WORK TO BE COMPLETED ::
The listing below is the input. Say how many of its lines contain "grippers", giving the number alone.
* * *
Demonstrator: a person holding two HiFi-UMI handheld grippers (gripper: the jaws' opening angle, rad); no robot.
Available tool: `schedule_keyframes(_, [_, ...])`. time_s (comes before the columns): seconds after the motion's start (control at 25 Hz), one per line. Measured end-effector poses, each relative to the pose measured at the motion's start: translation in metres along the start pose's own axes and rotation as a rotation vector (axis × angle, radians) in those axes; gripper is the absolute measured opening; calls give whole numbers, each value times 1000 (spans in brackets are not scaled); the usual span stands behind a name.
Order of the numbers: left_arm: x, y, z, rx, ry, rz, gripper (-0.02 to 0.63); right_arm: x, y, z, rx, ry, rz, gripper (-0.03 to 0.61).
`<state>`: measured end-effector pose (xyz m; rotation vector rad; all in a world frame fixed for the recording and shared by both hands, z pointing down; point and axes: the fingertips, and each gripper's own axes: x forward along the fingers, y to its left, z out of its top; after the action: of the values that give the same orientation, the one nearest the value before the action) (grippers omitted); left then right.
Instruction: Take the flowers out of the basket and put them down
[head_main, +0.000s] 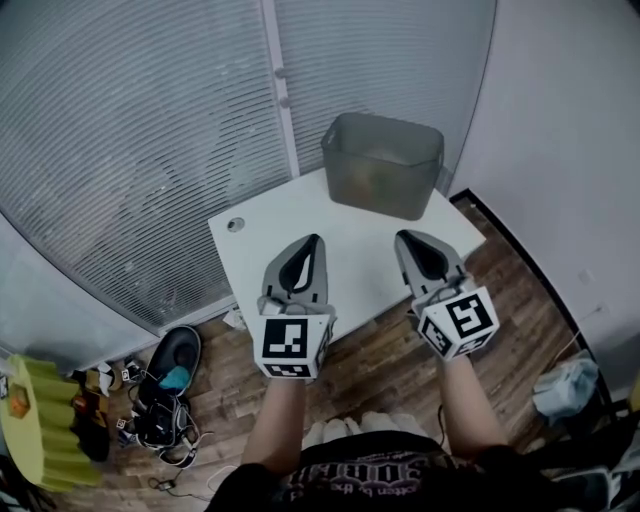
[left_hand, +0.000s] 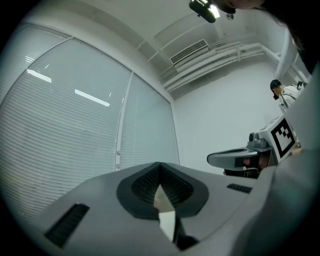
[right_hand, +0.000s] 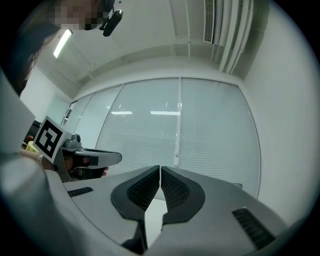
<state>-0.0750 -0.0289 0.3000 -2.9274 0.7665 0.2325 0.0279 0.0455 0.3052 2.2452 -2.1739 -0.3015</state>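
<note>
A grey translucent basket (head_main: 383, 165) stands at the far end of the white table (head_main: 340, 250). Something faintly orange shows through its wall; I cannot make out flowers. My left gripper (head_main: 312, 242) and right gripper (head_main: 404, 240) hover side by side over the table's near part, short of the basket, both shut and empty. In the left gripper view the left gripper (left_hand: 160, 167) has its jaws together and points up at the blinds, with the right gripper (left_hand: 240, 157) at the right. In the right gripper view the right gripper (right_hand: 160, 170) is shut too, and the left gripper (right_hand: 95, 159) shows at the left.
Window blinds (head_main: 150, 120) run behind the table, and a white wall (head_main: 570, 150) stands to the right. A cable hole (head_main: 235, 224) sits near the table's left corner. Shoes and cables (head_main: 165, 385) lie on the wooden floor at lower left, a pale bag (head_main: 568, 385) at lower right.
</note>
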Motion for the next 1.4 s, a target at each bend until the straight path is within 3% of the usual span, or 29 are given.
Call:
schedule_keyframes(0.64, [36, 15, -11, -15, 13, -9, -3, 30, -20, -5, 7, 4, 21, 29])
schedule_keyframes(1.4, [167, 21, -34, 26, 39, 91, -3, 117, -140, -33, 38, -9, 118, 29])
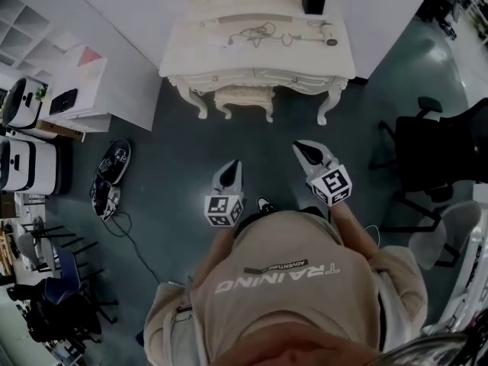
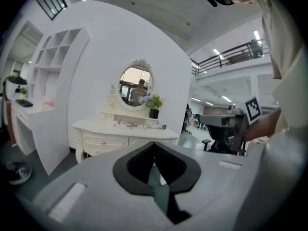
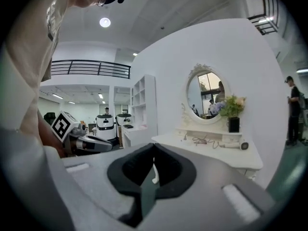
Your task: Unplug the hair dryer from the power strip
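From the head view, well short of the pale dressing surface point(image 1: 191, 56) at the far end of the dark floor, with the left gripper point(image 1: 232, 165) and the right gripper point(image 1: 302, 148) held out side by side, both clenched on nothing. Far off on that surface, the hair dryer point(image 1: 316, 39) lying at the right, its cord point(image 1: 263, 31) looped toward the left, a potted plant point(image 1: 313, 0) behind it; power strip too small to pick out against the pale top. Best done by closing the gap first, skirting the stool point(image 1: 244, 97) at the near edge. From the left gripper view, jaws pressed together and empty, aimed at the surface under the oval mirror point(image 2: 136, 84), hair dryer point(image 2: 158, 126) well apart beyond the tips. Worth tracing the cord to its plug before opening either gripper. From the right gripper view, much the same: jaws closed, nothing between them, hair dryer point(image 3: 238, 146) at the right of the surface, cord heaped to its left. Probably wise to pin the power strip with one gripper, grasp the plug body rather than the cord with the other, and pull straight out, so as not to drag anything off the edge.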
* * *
EXERCISE RESPONSE ::
2